Task to complete:
Go to the line below that has "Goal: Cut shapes", print it and each line after it exactly, and stop after the line that has "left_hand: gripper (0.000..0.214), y"; leave out pictures.

Material supplied:
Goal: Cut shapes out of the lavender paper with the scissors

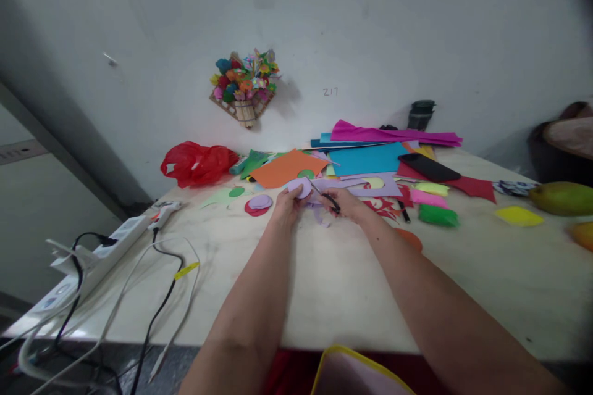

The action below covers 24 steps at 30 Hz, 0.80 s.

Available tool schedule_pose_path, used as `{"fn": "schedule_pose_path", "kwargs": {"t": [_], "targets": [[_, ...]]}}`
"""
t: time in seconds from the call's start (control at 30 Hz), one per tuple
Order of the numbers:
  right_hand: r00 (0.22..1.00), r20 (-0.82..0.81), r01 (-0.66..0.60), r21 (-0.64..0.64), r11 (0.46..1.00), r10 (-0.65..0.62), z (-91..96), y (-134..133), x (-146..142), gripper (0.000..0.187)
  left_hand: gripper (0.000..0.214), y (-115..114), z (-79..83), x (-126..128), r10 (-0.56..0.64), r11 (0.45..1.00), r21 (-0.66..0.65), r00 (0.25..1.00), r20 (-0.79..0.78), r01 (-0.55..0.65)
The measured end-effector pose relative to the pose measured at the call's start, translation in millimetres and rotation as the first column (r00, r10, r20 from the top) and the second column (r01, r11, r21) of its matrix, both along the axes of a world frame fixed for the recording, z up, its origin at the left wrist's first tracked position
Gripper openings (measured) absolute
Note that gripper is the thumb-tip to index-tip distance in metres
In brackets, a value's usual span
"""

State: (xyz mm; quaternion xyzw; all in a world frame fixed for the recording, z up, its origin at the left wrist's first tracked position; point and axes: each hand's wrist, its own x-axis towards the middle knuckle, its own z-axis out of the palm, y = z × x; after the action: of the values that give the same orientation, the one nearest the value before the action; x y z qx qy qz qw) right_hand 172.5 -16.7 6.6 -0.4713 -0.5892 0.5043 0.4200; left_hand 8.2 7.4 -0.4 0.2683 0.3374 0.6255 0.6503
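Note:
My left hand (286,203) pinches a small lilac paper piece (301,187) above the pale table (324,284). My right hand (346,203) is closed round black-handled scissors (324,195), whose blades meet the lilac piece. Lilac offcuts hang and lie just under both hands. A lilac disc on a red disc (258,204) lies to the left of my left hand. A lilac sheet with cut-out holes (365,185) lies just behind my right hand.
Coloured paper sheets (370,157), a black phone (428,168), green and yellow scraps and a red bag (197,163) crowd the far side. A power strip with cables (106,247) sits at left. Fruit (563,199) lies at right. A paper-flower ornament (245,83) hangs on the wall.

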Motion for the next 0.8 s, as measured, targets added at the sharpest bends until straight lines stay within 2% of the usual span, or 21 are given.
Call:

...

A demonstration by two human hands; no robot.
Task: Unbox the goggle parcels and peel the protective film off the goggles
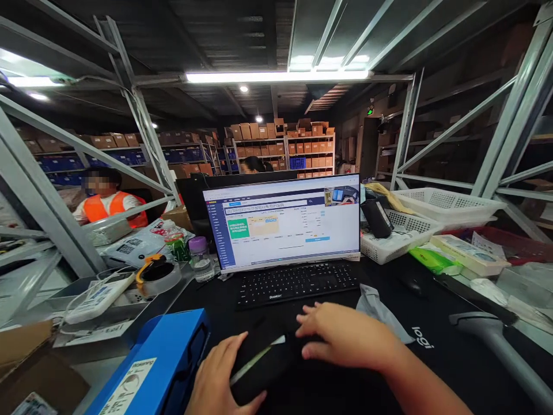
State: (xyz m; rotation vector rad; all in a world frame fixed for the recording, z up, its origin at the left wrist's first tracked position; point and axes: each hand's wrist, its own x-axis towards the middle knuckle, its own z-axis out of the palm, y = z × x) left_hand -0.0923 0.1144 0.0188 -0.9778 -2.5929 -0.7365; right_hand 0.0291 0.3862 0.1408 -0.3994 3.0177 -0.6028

Answer to this task:
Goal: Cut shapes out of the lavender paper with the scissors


The action below covers 24 steps at 30 Hz, 0.80 s.

Available tool schedule_pose_path, used as `{"fn": "schedule_pose_path", "kwargs": {"t": [_], "targets": [[_, ...]]}}`
"""
t: time in seconds from the call's start (control at 30 Hz), one per tuple
Order of the numbers:
  right_hand: r00 (0.22..1.00), r20 (-0.82..0.81), r01 (-0.66..0.60), r21 (-0.64..0.64), r11 (0.46..1.00), r10 (-0.65..0.62), z (-91..96), y (-134..133), x (-146..142), gripper (0.000..0.187)
  left_hand: gripper (0.000..0.214), y (-115..114), z (-79..83), x (-126..128), r10 (-0.56..0.64), r11 (0.45..1.00), r21 (-0.66..0.65), r00 (0.25..1.00), r20 (-0.79..0.78), r01 (-0.55..0.65)

The exercise requires no further answer.